Id. at 495, 105 S. Ct. at 3284 (emphasis added).
In other words, Sedima merely held that a plaintiff need not allege an injury above and beyond that caused by the predicate offenses, if the predicate offenses, by themselves, constitute the behavior which violates § 1962. See Tucker, 789 F. Supp. at 891. However, unlike § 1962(c), the use of mail fraud and extortion do not standing alone constitute a violation of § 1962(a) or (b), because these subsections require that a defendant commit racketeering activity and then use the proceeds of that activity to invest in or acquire an interest in an enterprise. Consequently, post-Sedima cases analyzing claims under § 1962(a) and (b) still require that a plaintiff's injuries stem not from the racketeering activity itself, but from the investment or the interest obtained in an enterprise as a result of that racketeering activity. See Craighead v. E.F. Hutton & Co., Inc. 899 F.2d 485, 494 (6th Cir.1990); Danielsen v. Burnside-Ott Aviation Training Center, 941 F.2d 1220, 1230-31 (D.C.Cir.1991); Standard Chlorine of Delaware, Inc. v. Sinibaldi, 821 F. Supp. 232, 246-47 (D.Del.1992).

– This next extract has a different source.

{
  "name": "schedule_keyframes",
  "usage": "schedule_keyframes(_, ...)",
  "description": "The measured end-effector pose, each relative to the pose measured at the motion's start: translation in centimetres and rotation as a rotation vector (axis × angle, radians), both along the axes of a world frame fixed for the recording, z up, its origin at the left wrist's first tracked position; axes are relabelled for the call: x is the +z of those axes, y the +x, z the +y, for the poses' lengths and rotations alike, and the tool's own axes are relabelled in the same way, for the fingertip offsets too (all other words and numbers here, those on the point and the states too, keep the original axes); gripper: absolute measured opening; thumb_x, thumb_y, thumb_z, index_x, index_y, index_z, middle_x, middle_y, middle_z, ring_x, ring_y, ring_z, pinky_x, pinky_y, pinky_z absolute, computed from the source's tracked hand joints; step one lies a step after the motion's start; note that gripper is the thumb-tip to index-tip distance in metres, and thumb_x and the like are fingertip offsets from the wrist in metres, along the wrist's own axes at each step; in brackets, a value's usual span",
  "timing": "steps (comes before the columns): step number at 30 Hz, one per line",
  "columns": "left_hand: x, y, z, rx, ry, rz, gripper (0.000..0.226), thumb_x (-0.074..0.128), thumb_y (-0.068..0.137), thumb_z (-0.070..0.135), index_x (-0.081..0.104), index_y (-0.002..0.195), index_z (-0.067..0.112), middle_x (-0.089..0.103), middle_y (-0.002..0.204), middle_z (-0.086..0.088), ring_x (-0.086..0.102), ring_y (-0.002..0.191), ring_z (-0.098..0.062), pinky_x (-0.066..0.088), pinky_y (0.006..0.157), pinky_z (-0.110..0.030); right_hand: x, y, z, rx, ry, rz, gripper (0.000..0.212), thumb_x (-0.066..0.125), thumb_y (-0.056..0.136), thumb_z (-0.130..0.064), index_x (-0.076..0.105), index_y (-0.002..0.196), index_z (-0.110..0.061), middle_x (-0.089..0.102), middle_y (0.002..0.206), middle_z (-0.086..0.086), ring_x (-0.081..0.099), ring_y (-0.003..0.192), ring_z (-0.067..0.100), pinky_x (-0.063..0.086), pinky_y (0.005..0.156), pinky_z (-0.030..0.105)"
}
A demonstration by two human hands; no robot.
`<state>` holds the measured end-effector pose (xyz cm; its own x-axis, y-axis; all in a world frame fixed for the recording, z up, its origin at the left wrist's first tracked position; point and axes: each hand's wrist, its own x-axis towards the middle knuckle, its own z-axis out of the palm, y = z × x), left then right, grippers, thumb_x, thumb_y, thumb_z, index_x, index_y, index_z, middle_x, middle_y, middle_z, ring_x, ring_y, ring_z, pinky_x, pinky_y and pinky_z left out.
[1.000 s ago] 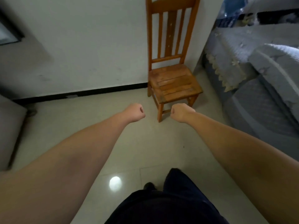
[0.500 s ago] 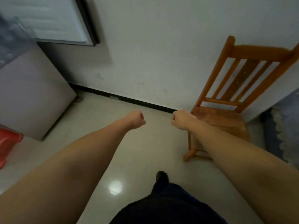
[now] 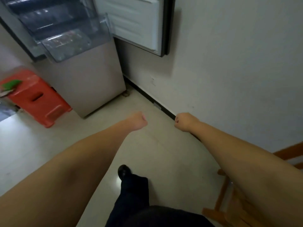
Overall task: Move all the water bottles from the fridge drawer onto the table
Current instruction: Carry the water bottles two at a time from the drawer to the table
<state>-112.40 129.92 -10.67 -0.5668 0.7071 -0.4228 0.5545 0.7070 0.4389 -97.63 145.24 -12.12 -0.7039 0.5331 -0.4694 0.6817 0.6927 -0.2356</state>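
Observation:
The fridge (image 3: 91,82) stands at the upper left with its door (image 3: 141,22) swung open against the wall. A clear plastic drawer (image 3: 73,41) is pulled out from it, with blurred items inside; I cannot tell whether they are bottles. My left hand (image 3: 136,120) and my right hand (image 3: 183,121) are held out in front of me over the floor. Both are curled into fists and hold nothing. Both are well short of the fridge. No table is in view.
An orange plastic stool (image 3: 36,99) stands left of the fridge with something green on top. A wooden chair (image 3: 229,202) is at the lower right beside my right arm. The white wall runs along the right. Pale tiled floor lies ahead, with my dark shoe (image 3: 124,171) on it.
My view has swung left: the chair slid off to the lower right and the fridge with its pulled-out drawer came into sight. Both fists stayed as they were.

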Motion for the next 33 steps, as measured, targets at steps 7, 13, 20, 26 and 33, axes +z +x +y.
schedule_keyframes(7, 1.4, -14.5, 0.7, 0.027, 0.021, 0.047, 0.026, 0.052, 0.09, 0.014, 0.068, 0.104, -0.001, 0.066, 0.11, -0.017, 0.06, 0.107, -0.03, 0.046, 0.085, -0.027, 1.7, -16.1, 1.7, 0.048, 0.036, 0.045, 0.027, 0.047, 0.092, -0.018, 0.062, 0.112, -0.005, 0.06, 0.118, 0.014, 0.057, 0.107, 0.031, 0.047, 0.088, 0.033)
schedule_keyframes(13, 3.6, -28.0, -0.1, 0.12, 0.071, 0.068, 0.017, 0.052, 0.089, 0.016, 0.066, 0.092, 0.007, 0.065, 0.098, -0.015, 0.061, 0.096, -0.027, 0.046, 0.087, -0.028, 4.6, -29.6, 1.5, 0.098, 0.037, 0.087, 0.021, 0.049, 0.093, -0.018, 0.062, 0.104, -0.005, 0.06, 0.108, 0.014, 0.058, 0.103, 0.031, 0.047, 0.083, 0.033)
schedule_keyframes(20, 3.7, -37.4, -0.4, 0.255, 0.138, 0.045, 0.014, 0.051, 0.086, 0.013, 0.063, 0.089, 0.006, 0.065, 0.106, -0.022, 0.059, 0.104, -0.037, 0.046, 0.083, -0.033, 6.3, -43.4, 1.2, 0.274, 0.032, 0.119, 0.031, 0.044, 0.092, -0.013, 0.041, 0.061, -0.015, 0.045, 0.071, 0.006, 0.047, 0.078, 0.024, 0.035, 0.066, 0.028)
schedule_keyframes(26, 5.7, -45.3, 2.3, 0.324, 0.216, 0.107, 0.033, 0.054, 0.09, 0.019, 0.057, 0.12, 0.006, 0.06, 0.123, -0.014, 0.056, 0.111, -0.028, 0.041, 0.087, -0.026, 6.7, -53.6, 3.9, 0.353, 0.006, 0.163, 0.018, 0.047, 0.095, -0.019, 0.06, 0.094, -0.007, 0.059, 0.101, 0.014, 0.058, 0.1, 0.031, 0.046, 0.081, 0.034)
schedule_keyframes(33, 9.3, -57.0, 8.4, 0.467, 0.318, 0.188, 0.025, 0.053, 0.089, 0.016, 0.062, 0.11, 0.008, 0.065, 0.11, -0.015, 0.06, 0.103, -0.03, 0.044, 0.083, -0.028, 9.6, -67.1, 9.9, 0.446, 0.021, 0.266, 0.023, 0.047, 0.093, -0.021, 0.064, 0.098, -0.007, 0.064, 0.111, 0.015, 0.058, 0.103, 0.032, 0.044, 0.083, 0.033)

Here, the injury plaintiff alleges is economic losses occasioned by the denial of MAIPF commissions. This loss was caused, if at all, by Auto Club's alleged racketeering activity (mail fraud and extortion) rather than by defendant's alleged ability to acquire an interest in itself as an enterprise. For example, plaintiff does not suggest, and nothing in the evidence indicates, that "but for" Auto Club maintaining an interest in itself, a new company would have acquired control of Auto Club and consequently dropped the "no commission" policy, or that Auto Club would have gone out of business. See, e.g., Newmyer v. Philatelic Leasing, Ltd., 888 F.2d 385, 396 (6th Cir.1989) cert. denied, 495 U.S. 930, 110 S. Ct. 2169, 109 L. Ed. 2d 499 (1990) (refusing to dismiss case where plaintiff could potentially show that he was injured by investment of racketeering proceeds to continually finance defendant's fraudulent scheme). But see Tucker, 789 F. Supp. at 892 (dismissing case where injury was indisputably caused by the racketeering activity.) Based on the foregoing, it is clear that plaintiff cannot establish a compensable injury for purposes of § 1962(b). Accordingly, plaintiff cannot set forth a claim for relief under 18 U.S.C. § 1962(b) and counts I and II of plaintiff's complaint will be dismissed.

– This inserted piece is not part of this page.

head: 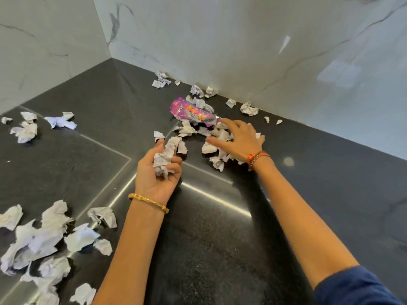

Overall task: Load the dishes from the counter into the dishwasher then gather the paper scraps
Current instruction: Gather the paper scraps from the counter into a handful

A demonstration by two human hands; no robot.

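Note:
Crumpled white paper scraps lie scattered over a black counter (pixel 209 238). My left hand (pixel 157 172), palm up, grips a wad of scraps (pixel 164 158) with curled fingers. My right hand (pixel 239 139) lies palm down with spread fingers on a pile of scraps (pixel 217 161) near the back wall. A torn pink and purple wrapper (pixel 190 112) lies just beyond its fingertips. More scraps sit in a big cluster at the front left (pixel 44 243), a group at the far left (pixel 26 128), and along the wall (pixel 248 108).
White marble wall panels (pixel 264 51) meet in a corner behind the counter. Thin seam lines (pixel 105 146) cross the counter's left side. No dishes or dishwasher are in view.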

Counts III and IV will likewise be dismissed, because they fail to state a claim under 18 U.S.C. § 1962(c). Under § 1962(c), it is unlawful for any person employed by or associated with an interstate enterprise to conduct or participate, directly or indirectly, in the conduct of such enterprise's affairs through a pattern of racketeering activity. The Supreme Court has ruled that in order to affect the conduct of an enterprise's affairs, the defendant must play a part in the operation and management of the company. Reves, 507 U.S. at ___, 113 S. Ct. at 1170, 122 L. Ed. 2d at 536-37. Plaintiff alleges that Auto Club is associated with an enterprise by virtue of being a member of the MAIPF. Plaintiff further alleges that Auto Club plays a role in the management of the MAIPF's affairs because it has representatives on the MAIPF's board of governors. Finally, plaintiff alleges that Auto Club conducted the MAIPF's affairs through a pattern of racketeering activity.
This court disagrees. Plaintiff has failed to demonstrate how Auto Club is conducting the MAIPF's affairs through a pattern of racketeering activity. Although Auto Club is on the board of governors of the MAIPF, its responsibilities as a board member are limited to managing the processing of applications and the distribution of commissions. See Mich.Comp.Law § 500.3330. It has not implemented a MAIPF policy denying commissions to salaried agents, and it has not changed procedures to reach that result.
As an alternative argument, plaintiff maintains that Auto Club is indirectly causing the MAIPF's affairs to be conducted through a pattern of racketeering activity, because the MAIPF is being used to further Auto Club's alleged mail fraud scheme. For example, part of this alleged scheme includes *1244 an Auto Club policy that requires SARs to write "Auto Club" as the producer on all applications mailed to the MAIPF, even though the individual SARs are the real producers of the applications. Since the MAIPF sends commission checks to whomever is designated on the applications, these checks are being sent directly to Auto Club, thus completing Auto Club's alleged scheme to misappropriate the SARs' commissions.
This is not a RICO violation under § 1962(c). In order to state a claim under § 1962(c), the defendant must operate the affairs of an enterprise through a pattern of racketeering activity. Reves, 507 U.S. at ___, 113 S. Ct. at 1170, 122 L. Ed. 2d at 537. In other words, the alleged racketeering activity must bear some nexus to the defendant's participation in the management of the enterprise.
In this case, there is absolutely no nexus between the alleged racketeering and Auto Club's participation in the management of the MAIPF. For example, if Auto Club was not statutorily mandated to be a part of the MAIPF, and did not serve on the MAIPF's board of governors, it could not violate § 1962(c), because it would not participate in the management of the MAIPF's affairs. See Reves, 507 U.S. at ___, 113 S. Ct. at 1170, 122 L. Ed. 2d at 537. Nevertheless, Auto Club could still acquire the SARs' commissions, because the MAIPF would still send checks to whomever is designated on the applications. In other words, Auto Club's position on the MAIPF's board of governors has no effect on its ability to acquire the SARs' commissions. Accordingly, Auto Club's alleged racketeering activity bears no nexus to its conduct of the MAIPF's affairs. Therefore, plaintiff has failed to state a claim for relief under § 1962(c), because she has failed to demonstrate that Auto Club conducted the MAIPF's affairs through a pattern of racketeering activity. For this reason, counts III and IV of plaintiff's complaint will be dismissed.
The court having determined that plaintiff's complaint fails to state a claim under either 18 U.S.C. § 1962(b) or (c), it is hereby ordered that plaintiff's complaint is dismissed. It is further ordered that plaintiff's motion for class certification and defendant's motion to stay proceedings based on the doctrine of primary jurisdiction are denied as moot.